**Work to be completed**
The full listing is to be written out again, unchanged.

**Source material**
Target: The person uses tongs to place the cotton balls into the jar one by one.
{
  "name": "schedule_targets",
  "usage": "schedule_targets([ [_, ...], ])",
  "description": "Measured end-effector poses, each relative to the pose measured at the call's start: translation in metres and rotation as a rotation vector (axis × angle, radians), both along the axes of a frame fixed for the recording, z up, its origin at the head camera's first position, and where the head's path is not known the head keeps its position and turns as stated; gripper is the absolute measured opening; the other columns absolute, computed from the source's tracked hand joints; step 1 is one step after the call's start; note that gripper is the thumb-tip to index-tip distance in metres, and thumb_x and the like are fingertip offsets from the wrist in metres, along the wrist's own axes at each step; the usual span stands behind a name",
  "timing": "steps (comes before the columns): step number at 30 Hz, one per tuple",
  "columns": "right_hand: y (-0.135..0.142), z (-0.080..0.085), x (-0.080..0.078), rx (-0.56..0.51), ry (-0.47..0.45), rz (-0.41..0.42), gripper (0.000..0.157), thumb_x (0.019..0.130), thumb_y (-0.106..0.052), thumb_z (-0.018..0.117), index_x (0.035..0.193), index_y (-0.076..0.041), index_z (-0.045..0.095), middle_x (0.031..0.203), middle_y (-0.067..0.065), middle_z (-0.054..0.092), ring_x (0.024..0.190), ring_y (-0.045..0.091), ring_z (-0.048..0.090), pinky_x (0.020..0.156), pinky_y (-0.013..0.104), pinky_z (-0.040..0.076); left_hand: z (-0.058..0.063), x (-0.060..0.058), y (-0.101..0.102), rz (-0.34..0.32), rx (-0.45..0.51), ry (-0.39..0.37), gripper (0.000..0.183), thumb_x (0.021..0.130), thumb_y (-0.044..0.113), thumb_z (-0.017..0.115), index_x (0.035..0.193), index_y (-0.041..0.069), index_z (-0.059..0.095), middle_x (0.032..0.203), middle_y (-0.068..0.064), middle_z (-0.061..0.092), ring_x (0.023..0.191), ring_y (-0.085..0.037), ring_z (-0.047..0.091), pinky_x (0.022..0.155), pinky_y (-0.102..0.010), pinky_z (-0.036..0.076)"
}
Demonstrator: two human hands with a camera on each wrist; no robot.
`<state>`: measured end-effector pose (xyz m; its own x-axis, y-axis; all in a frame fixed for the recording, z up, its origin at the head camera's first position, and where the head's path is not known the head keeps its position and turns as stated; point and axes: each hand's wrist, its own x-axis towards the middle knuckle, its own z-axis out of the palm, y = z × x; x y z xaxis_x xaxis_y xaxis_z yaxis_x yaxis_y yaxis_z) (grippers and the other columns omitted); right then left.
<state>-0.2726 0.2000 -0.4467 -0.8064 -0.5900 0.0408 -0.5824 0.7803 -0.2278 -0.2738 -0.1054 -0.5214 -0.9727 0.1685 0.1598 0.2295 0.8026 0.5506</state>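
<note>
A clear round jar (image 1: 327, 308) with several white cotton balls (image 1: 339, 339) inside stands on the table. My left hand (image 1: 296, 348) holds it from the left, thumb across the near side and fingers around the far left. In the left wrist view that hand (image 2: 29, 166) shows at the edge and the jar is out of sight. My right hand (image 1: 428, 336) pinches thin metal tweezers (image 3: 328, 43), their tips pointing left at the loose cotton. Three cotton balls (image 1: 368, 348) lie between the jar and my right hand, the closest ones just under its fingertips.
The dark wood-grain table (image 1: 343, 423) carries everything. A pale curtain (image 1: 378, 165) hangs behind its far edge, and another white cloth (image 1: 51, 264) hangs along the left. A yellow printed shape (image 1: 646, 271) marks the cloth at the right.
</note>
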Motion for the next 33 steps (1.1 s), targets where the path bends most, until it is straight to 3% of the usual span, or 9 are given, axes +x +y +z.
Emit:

**Exercise solution**
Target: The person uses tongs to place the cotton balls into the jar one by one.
{
  "name": "schedule_targets",
  "usage": "schedule_targets([ [_, ...], ])",
  "description": "Measured end-effector poses, each relative to the pose measured at the call's start: translation in metres and rotation as a rotation vector (axis × angle, radians), both along the axes of a frame fixed for the recording, z up, its origin at the head camera's first position, and where the head's path is not known the head keeps its position and turns as stated; gripper is the absolute measured opening; the other columns absolute, computed from the source's tracked hand joints; step 1 is one step after the call's start; note that gripper is the thumb-tip to index-tip distance in metres, and thumb_x and the like are fingertip offsets from the wrist in metres, along the wrist's own axes at each step; the usual span stands behind a name",
  "timing": "steps (comes before the columns): step number at 30 Hz, one per tuple",
  "columns": "right_hand: y (-0.135..0.142), z (-0.080..0.085), x (-0.080..0.078), rx (-0.56..0.51), ry (-0.47..0.45), rz (-0.41..0.42), gripper (0.000..0.157), thumb_x (0.019..0.130), thumb_y (-0.106..0.052), thumb_z (-0.018..0.117), index_x (0.035..0.193), index_y (-0.076..0.041), index_z (-0.045..0.095), middle_x (0.031..0.203), middle_y (-0.067..0.065), middle_z (-0.054..0.092), ring_x (0.024..0.190), ring_y (-0.045..0.091), ring_z (-0.048..0.090), pinky_x (0.020..0.156), pinky_y (-0.013..0.104), pinky_z (-0.040..0.076); left_hand: z (-0.058..0.063), x (-0.060..0.058), y (-0.101..0.102), rz (-0.34..0.32), rx (-0.45..0.51), ry (-0.39..0.37), gripper (0.000..0.183), thumb_x (0.021..0.130), thumb_y (-0.044..0.113), thumb_z (-0.017..0.115), index_x (0.035..0.193), index_y (-0.041..0.069), index_z (-0.059..0.095), middle_x (0.032..0.203), middle_y (-0.068..0.064), middle_z (-0.061..0.092), ring_x (0.023..0.191), ring_y (-0.085..0.037), ring_z (-0.047..0.091), pinky_x (0.022..0.155), pinky_y (-0.102..0.010), pinky_z (-0.036..0.076)"
}
Demonstrator: two human hands with a camera on each wrist; no robot.
`<state>`: measured end-effector pose (xyz m; its own x-axis, y-axis; all in a frame fixed for the recording, z up, its origin at the head camera's first position, and where the head's path is not known the head keeps its position and turns as stated; point and axes: each hand's wrist, its own x-axis towards the middle knuckle, its own z-axis out of the palm, y = z × x; x y z xaxis_x xaxis_y xaxis_z yaxis_x yaxis_y yaxis_z) (grippers and the other columns omitted); right then left.
<state>-0.2726 0.2000 -0.4467 -0.8064 -0.5900 0.0408 -0.5824 0.7803 -0.2278 -0.2738 -0.1054 -0.5214 -0.9727 0.1685 0.1598 0.2295 0.8026 0.5506</state>
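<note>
A clear round jar (image 1: 327, 308) with several white cotton balls (image 1: 339, 339) inside stands on the table. My left hand (image 1: 296, 348) holds it from the left, thumb across the near side and fingers around the far left. In the left wrist view that hand (image 2: 29, 166) shows at the edge and the jar is out of sight. My right hand (image 1: 428, 336) pinches thin metal tweezers (image 3: 328, 43), their tips pointing left at the loose cotton. Three cotton balls (image 1: 368, 348) lie between the jar and my right hand, the closest ones just under its fingertips.
The dark wood-grain table (image 1: 343, 423) carries everything. A pale curtain (image 1: 378, 165) hangs behind its far edge, and another white cloth (image 1: 51, 264) hangs along the left. A yellow printed shape (image 1: 646, 271) marks the cloth at the right.
</note>
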Motion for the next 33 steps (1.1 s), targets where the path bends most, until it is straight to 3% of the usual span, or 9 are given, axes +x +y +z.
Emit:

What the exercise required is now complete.